» **Exercise goal**: Exact copies of all entries are needed. Pictures are to be left out.

» **Material provided**:
+++++

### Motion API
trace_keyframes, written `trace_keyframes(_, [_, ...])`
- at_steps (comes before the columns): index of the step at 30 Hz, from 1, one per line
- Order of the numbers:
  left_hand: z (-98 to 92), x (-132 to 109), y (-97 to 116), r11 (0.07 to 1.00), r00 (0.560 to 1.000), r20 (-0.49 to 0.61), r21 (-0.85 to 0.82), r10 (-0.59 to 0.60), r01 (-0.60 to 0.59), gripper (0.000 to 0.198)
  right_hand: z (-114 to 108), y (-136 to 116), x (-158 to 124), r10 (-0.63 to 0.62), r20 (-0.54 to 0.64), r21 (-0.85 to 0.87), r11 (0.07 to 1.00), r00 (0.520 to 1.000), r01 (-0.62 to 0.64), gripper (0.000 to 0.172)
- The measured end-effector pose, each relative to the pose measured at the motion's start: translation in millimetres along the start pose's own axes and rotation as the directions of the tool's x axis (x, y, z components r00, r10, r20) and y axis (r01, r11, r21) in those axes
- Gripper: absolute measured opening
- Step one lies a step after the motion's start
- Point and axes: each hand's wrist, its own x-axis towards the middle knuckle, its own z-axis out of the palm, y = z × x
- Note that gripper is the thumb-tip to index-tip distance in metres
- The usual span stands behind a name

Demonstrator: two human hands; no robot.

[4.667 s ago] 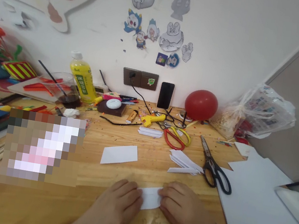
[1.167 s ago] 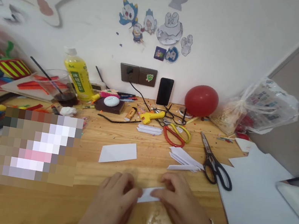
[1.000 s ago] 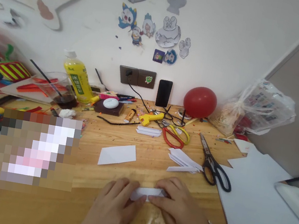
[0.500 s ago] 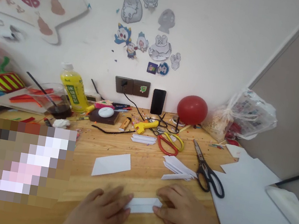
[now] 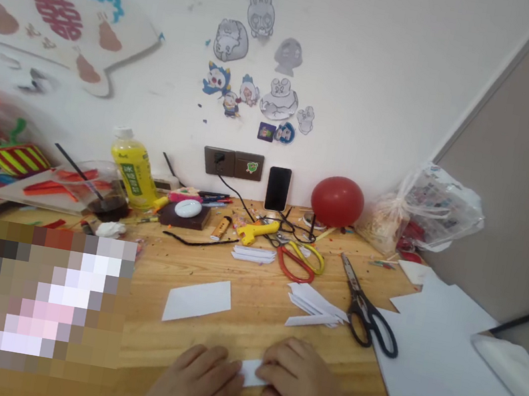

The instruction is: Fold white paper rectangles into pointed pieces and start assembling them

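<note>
A narrow folded strip of white paper [image 5: 251,373] lies on the wooden table near its front, mostly covered by my hands. My left hand [image 5: 202,387] is closed over its left end, fingers bent and pressed down. My right hand [image 5: 298,386] grips the right end with curled fingers, and only the middle of the strip shows. Beyond them lies a flat white paper rectangle [image 5: 199,300]. Farther right is a loose pile of folded paper strips [image 5: 314,306], touching the handles of black scissors [image 5: 367,310].
Red-and-yellow-handled scissors [image 5: 297,262], a yellow glue gun [image 5: 259,229] and a neat stack of folded strips [image 5: 253,254] lie farther back. A phone [image 5: 278,188], a red balloon [image 5: 337,201] and a yellow drink bottle [image 5: 133,169] stand near the wall. Large white sheets [image 5: 460,393] cover the right.
My hands have moved closer together along the strip and now cover more of it. The fingers press down where they earlier held the ends. The camera view has tilted slightly upward.
</note>
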Motion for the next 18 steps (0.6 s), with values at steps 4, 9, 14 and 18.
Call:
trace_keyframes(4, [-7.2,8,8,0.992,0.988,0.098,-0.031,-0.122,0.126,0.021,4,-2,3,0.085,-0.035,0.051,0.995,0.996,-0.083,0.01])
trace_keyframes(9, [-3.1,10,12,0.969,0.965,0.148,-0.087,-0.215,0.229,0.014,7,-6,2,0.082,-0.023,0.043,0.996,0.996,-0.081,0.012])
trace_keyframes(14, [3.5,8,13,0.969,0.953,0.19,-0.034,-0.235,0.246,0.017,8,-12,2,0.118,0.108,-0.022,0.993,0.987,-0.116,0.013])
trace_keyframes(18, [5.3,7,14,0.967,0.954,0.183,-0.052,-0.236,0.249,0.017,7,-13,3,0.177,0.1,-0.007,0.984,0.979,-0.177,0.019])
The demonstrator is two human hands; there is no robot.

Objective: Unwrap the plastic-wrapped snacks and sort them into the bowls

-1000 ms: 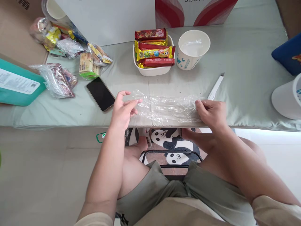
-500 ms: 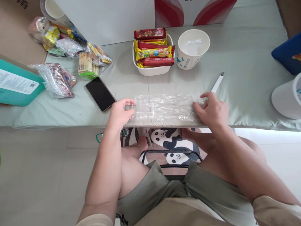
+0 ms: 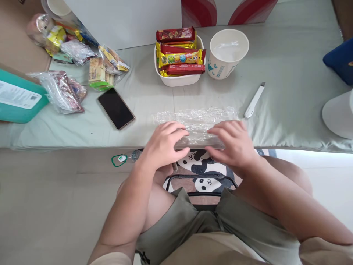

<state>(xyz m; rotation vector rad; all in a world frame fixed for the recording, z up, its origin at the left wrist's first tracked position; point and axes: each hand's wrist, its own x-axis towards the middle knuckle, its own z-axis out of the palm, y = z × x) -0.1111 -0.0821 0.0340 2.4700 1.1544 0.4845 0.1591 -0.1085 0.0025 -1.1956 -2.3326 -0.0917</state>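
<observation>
A wrinkled sheet of clear plastic film (image 3: 193, 117) lies flat along the front of the cloth-covered table. Over its near left part is my left hand (image 3: 167, 143), fingers apart and curved, thumb toward the middle. My right hand (image 3: 231, 143) mirrors it at the near right part, fingers also spread. Both sit at the table's front edge; whether the fingertips touch the film I cannot tell. To the right of the film rests a white-handled knife (image 3: 255, 100) with a short slanted blade tip.
Behind the film stand a white tub (image 3: 180, 81) of wrapped snack bars and a paper cup (image 3: 227, 55) with clear plastic inside. A phone (image 3: 116, 108) lies to the left, near bagged snacks (image 3: 64, 92) and a teal package (image 3: 22, 97). A white container (image 3: 339, 114) is at far right.
Both hands have left the ends of the film and come inward, closer together and toward the table edge. The knife's handle is now uncovered.
</observation>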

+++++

» **The completed task**:
### Motion API
trace_keyframes, written `trace_keyframes(_, [_, ...])`
- at_steps (comes before the columns): index of the step at 30 Hz, from 1, one per line
- Order of the numbers:
  left_hand: z (-98 to 92), x (-132 to 109), y (-97 to 116), r11 (0.07 to 1.00), r00 (0.560 to 1.000), r20 (-0.49 to 0.61), r21 (-0.85 to 0.82), r10 (-0.59 to 0.60), r01 (-0.60 to 0.59), gripper (0.000 to 0.198)
  right_hand: z (-114 to 108), y (-136 to 116), x (-158 to 124), r10 (-0.63 to 0.62), r20 (-0.54 to 0.64), r21 (-0.85 to 0.87), r11 (0.07 to 1.00), r00 (0.520 to 1.000), r01 (-0.62 to 0.64), gripper (0.000 to 0.172)
- The measured end-effector pose, each relative to the pose measured at the motion's start: translation in millimetres along the start pose's own axes and rotation as the directions of the tool's x axis (x, y, z components r00, r10, r20) and y axis (r01, r11, r21) in those axes
- Gripper: absolute measured opening
- Step one lies a step after the motion's start
- Point and axes: each hand's wrist, its own x-axis towards the middle knuckle, its own z-axis out of the palm, y = z × x
- Note that gripper is the thumb-tip to index-tip distance in metres
- The usual span stands behind a name

Demonstrator: two human hands; no robot.

[4.667 s ago] 
[1.167 s ago] 
[1.000 s ago] 
[0.500 s ago] 
[now] 

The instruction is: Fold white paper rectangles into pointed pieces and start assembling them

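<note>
A narrow folded strip of white paper [image 5: 251,373] lies on the wooden table near its front, mostly covered by my hands. My left hand [image 5: 202,387] is closed over its left end, fingers bent and pressed down. My right hand [image 5: 298,386] grips the right end with curled fingers, and only the middle of the strip shows. Beyond them lies a flat white paper rectangle [image 5: 199,300]. Farther right is a loose pile of folded paper strips [image 5: 314,306], touching the handles of black scissors [image 5: 367,310].
Red-and-yellow-handled scissors [image 5: 297,262], a yellow glue gun [image 5: 259,229] and a neat stack of folded strips [image 5: 253,254] lie farther back. A phone [image 5: 278,188], a red balloon [image 5: 337,201] and a yellow drink bottle [image 5: 133,169] stand near the wall. Large white sheets [image 5: 460,393] cover the right.
My hands have moved closer together along the strip and now cover more of it. The fingers press down where they earlier held the ends. The camera view has tilted slightly upward.
</note>
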Motion for the next 18 steps (0.6 s), with values at steps 4, 9, 14 and 18.
Call:
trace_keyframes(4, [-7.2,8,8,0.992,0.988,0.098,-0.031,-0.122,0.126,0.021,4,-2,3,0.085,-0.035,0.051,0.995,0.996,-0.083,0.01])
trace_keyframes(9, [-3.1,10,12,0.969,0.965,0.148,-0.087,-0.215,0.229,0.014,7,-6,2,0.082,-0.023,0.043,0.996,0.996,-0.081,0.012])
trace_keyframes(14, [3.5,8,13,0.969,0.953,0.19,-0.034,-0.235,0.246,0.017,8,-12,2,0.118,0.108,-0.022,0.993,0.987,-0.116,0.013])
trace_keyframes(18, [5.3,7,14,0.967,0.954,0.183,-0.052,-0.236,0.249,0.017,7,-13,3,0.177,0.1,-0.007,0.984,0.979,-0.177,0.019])
The demonstrator is two human hands; there is no robot.

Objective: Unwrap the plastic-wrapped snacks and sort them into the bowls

-1000 ms: 
-500 ms: 
+0 ms: 

<state>(xyz m; rotation vector rad; all in a world frame fixed for the recording, z up, its origin at the left wrist's first tracked position; point and axes: each hand's wrist, its own x-axis towards the middle knuckle, its own z-axis out of the palm, y = z × x) -0.1111 -0.0821 0.0340 2.4700 1.1544 0.4845 0.1591 -0.1085 0.0025 -1.1956 -2.3326 -0.0917</state>
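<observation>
A wrinkled sheet of clear plastic film (image 3: 193, 117) lies flat along the front of the cloth-covered table. Over its near left part is my left hand (image 3: 167, 143), fingers apart and curved, thumb toward the middle. My right hand (image 3: 231, 143) mirrors it at the near right part, fingers also spread. Both sit at the table's front edge; whether the fingertips touch the film I cannot tell. To the right of the film rests a white-handled knife (image 3: 255, 100) with a short slanted blade tip.
Behind the film stand a white tub (image 3: 180, 81) of wrapped snack bars and a paper cup (image 3: 227, 55) with clear plastic inside. A phone (image 3: 116, 108) lies to the left, near bagged snacks (image 3: 64, 92) and a teal package (image 3: 22, 97). A white container (image 3: 339, 114) is at far right.
Both hands have left the ends of the film and come inward, closer together and toward the table edge. The knife's handle is now uncovered.
</observation>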

Nothing remains to be added to the output.